Thomas Jefferson Would Fit Right in With Modern-Day Politics

Thomas Jefferson Would Fit Right in With Modern-Day Politics

Since 2016, the “deep state” has become a term synonymous with liberal bureaucrats who have hijacked the federal government in an attempt to thwart President Trump and his policies, and remove him from office. Whether it’s the Russia hoax or the Ukranian call, unelected government workers have helped fuel a corrosive and divisive political atmosphere.

What is the deep state by definition?

The deep state can be defined as “a body of people, typically influential members of government agencies or the military, believed to be involved in the secret manipulation or control of government policy.”

In 1797, there was not a big government bureaucracy and issues of liberty and constraint on government were still important in the shadow of the Revolutionary War.

In the election of 1796, John Adams (a Federalist) was elected as the 2nd President of the United States. His rival was Republican Thomas Jefferson. As the person who came in 2nd place, Jefferson automatically became vice-president.

The two men had been extremely close throughout the Revolutionary War. They wrote the Declaration of Independence together and served several years in France on a diplomatic mission to secure France’s help in defeating the British. Not only were the two men close, but so were their families.

Partisan Politics and the Deep State of the late 1790s

Adams and Jefferson are known to have been the founders of the party system and Federalists and Republicans were at odds with one another about virtually everything.

Sound familiar?

After the campaign of 1796, a deep animosity developed between Adams and Jefferson — especially over the issue of aiding the French in their own independence. Adams and the Federalists felt strongly that the new nation could not afford to get in the middle of France’s internal issues or their ongoing feud with England. However, Jefferson felt as strongly that America must come to France’s aid – we owed that to them due to their support in helping secure America’s independence.

Of Jefferson, Adams once said, “He (Jefferson) will have too many French about him to flatter him, but I hope we can keep him steady.”

That was easier said than done.

As Vice-President to George Washington, Adams was extremely loyal to the president. However, due to their extreme political differences, he quickly realized Jefferson would not be loyal to him.

Jefferson Undermines Adams

By May of 1797, America was involved in an “Undeclared War” at sea with France.
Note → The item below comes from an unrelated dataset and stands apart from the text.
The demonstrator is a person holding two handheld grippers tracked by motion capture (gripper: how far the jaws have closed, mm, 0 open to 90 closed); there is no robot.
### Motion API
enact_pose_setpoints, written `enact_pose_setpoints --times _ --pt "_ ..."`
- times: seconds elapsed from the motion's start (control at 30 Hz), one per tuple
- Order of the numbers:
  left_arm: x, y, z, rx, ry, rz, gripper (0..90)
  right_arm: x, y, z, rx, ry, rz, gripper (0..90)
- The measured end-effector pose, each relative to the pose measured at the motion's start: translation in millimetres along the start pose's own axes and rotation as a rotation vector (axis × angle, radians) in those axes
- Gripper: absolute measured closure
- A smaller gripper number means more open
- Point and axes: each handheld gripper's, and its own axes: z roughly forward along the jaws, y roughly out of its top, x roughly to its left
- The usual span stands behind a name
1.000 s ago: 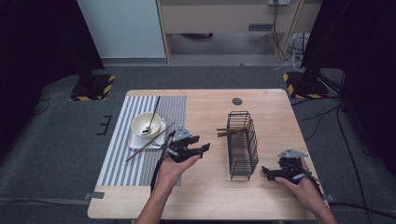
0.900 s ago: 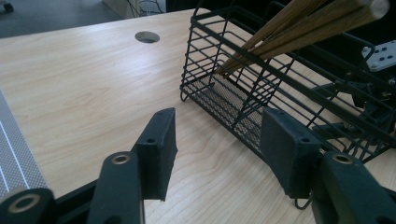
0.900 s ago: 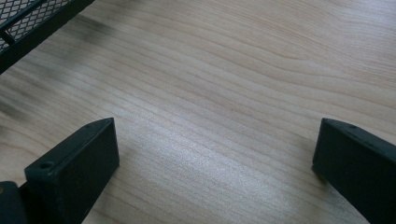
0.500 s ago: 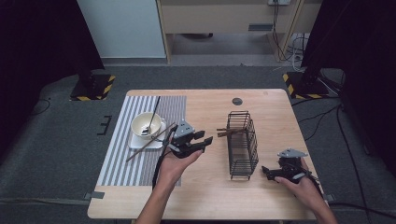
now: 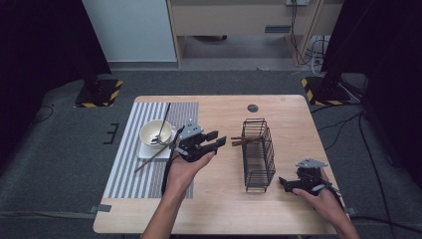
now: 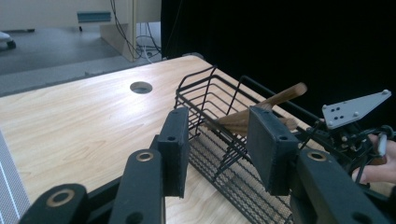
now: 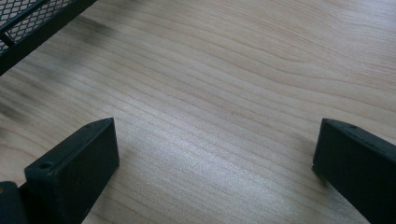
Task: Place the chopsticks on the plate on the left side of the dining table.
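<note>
Wire basket [image 5: 259, 153] ahead of left gripper [image 5: 213, 141], wooden utensils poking out its near end | left jaws just narrowed, part-open, nothing between, apparently | approach level, line up before reaching | right gripper [image 5: 285, 182] beside basket, wide open, empty

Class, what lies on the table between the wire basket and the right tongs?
Bare wood: wire basket, right tongs; high view.
</note>
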Motion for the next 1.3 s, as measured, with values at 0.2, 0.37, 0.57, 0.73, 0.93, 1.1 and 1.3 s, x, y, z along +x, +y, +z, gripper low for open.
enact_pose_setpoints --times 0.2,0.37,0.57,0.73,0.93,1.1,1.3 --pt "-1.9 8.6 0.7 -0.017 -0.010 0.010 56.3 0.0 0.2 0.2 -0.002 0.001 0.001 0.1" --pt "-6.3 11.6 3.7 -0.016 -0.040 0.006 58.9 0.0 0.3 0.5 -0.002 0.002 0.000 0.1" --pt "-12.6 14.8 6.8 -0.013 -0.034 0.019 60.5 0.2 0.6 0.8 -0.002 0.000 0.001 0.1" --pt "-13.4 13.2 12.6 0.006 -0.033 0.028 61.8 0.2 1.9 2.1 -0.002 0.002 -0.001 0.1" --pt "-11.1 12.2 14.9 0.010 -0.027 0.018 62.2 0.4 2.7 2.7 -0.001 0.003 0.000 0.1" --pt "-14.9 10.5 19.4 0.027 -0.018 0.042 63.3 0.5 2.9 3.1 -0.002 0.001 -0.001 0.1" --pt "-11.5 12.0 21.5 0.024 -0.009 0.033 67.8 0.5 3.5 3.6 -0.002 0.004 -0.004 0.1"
Adams was doing all he could to avoid war but was also willing to prepare for it if need be.

This infuriated Jefferson.

The vice-president began working behind the scenes to undermine Adams and became the leader of the opposition. He wrote letters and offered support to the Republican press to smear Adams. In private letters, Jefferson accused Adams of “willfully endangering the peace.” Many federalists suspected Jefferson of treason.

To make matters worse, Jefferson met privately with the French charge͐ d’affaires (Ambassador) Philippe-Henry-Joseph de Letombe and encouraged the French to “drag out the negotiations at length.” He reminded the French that Adams’ term was only four years and that things would change.
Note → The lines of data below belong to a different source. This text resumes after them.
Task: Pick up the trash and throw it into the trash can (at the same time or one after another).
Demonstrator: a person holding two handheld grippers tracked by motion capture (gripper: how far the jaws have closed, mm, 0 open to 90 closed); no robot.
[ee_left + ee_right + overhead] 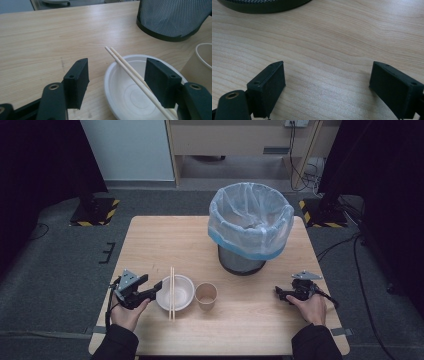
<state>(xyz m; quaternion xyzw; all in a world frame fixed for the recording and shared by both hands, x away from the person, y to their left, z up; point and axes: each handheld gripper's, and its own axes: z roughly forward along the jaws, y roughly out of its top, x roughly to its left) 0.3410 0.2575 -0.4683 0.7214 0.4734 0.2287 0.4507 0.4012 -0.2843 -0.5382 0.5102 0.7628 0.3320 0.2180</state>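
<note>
- The left gripper rested near the left part of the counter's near edge, held by the person's left hand.
- Its jaws stood wide apart and held nothing; in the left gripper view the rim of the white bowl lay between them, with one jaw over the bowl and the other over bare wood.
- The white bowl stood near the near edge, a little left of the middle, and it looked empty.
- A pair of chopsticks lay across the top of the bowl, side by side, with the ends past the rim on both sides.
- A paper cup stood upright just beside the bowl, on its right side.
- A mesh waste bin with a plastic bag liner folded over its rim stood toward the far right part of the counter.
- The right gripper lay near the right edge, held by the right hand, well apart from the cup.
- Its jaws were also wide apart, with only bare wood between them.
</note>
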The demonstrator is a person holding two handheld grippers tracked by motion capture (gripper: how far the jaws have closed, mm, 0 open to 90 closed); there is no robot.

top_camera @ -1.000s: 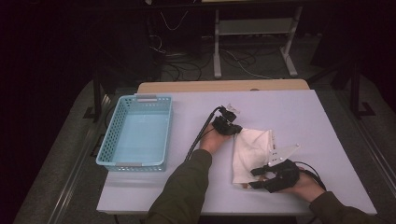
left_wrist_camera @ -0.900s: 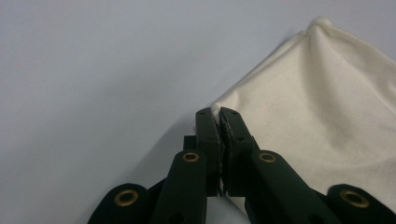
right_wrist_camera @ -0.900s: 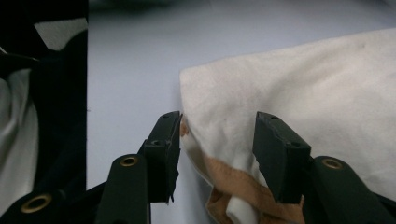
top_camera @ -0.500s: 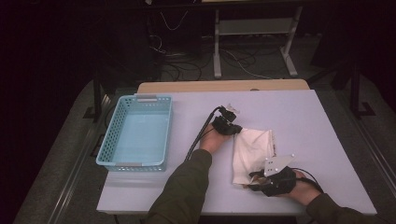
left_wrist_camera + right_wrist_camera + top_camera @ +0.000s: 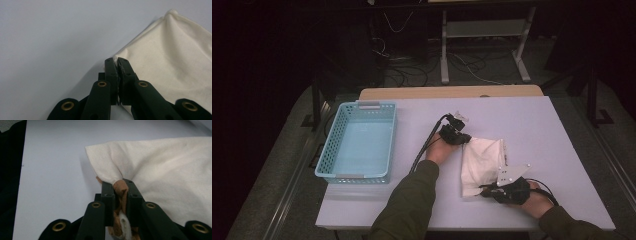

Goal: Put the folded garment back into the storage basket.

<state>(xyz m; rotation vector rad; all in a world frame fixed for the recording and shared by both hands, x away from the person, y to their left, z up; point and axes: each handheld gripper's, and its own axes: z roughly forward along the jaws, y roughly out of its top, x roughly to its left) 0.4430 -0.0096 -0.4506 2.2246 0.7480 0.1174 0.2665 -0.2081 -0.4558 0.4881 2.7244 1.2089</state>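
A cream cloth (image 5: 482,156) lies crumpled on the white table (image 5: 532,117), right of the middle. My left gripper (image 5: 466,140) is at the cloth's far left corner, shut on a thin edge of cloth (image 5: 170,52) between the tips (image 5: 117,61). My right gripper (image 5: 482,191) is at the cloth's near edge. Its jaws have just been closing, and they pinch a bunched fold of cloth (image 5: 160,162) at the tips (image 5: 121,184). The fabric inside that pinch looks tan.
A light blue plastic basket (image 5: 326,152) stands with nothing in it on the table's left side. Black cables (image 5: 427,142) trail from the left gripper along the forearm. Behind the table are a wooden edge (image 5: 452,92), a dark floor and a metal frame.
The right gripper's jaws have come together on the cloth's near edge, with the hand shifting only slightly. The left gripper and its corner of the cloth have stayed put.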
In a separate letter to Letombe, undermining Adams, even more, Jefferson said, “Mr. Adams is vain, irritable, stubborn, endowed with excessive self-love, and still suffering pique at the preference accorded (Benjamin) Franklin over him in Paris.”

To us, this sounds like nothing. However, in their time it was quite uncommon and considered extremely rude for a man of enlightenment.
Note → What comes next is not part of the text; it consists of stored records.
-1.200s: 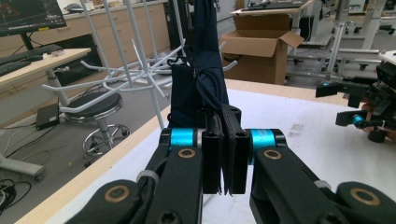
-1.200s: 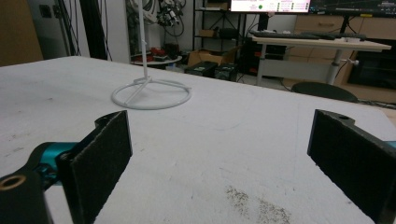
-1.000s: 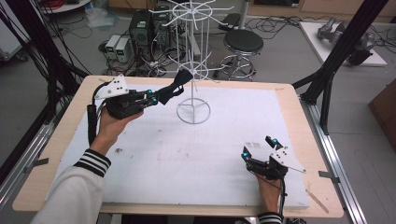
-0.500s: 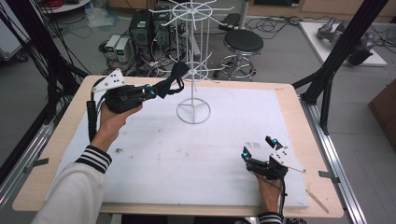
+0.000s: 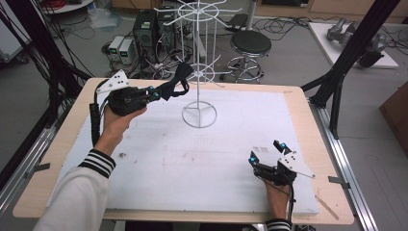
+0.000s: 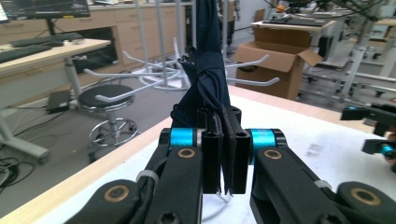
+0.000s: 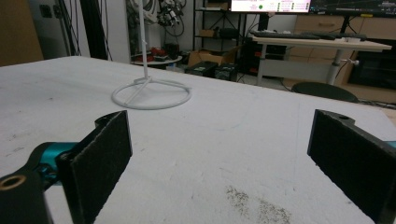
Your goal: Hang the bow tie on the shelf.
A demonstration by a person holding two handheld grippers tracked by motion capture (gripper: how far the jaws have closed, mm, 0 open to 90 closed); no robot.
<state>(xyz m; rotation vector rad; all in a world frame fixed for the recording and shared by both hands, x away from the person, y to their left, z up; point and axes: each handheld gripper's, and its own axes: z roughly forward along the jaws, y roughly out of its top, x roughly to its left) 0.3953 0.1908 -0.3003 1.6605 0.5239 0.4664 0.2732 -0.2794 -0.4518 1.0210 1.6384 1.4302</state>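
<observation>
The left tongs, pinching a dark bow tie, have risen toward the white rack, probably to hang it; the right tongs rest spread on the table.

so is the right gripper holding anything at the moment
No, the right gripper has its jaws standing wide apart, with only bare white table showing between them.
</observation>
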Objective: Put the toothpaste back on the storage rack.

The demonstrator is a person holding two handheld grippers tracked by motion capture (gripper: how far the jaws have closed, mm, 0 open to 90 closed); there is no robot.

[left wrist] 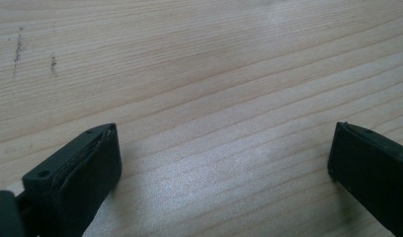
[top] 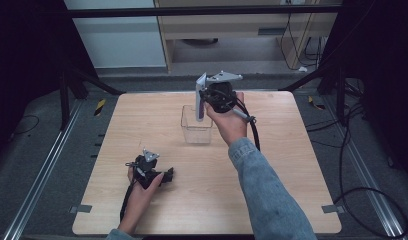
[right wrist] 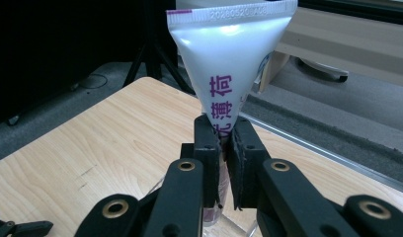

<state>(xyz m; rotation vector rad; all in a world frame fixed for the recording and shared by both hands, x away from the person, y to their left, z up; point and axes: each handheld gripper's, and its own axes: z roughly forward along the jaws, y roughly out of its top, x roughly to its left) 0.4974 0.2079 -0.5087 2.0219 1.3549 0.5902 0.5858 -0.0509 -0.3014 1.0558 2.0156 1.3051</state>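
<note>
Toothpaste tube (top: 200,100), white with purple lettering, held upright above a clear plastic container (top: 196,131) near the far middle of the desk (top: 292,200). At left, near the front edge, left gripper (top: 168,175) resting low on the wood in a hand (top: 142,187), jaws spread wide with nothing but bare grain between them. At centre, the container standing open-topped and apparently empty. Just right of it, right gripper (top: 204,97) raised in the other hand (top: 229,122), denim sleeve (top: 272,195) stretching in from the bottom edge, jaws pinching the tube low on its body, crimped flat end pointing up in the right gripper view (right wrist: 229,54). Cap end hidden behind the jaws, seemingly at or just inside the container's rim; whether touching the container, hard to tell. Step in hand, by the look of it: carrying the tube at the container, either lowering it in or lifting it clear; impossible to say which from here. Next move calling for a steady vertical line over the opening, the grip kept firm on the slippery tube, and care not to tip the light container with the tube's lower end.
</note>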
Jefferson Set the Example of the Deep State

At one point in Adams’ presidency, the two men did not talk for nearly a year. Partisan politics destroyed their friendship and if they had talked as they once did they would have found they had much more in agreement than either knew. In fact, Jefferson would have been shocked at Adams’ thoughts about the entire matter of war and peace.

Neither wanted war with France. Ultimately, Adams’ policies were right and a war was averted.

Unfortunately, Jefferson met the very definition of the “deep state” as he secretly and purposely sought manipulation and control of government policy when it was not his place to do so in the Constitution. The president sets foreign policy, not the vice-president.

Ultimately, the issue and partisanship setup the dirtiest and one of the most contentious elections in American history in 1800. Jefferson succeeded in undermining and manipulating the situation to his advantage and defeated Adams soundly to become the 3rd President of the United States.

Would that have happened if Jefferson had been cooperative?

Jefferson set many positive examples for Americans throughout all generations to appreciate and admire.

But, he also set a terrible precedent that one can manipulate a situation to achieve a political outcome if it’s believed to be right even when the process for doing so is wrong.

Yet, at the end of their lives, Adams and Jefferson would rekindle their friendship. Of Jefferson, Adams wrote, “I do not believe that Mr. Jefferson ever hated me… but he detested Hamilton and my whole administration… Then he wished to be President of the United States, and I stood in his way. So he did everything he could to pull me down… I forgive all my enemies… we are upon our ancient terms of goodwill.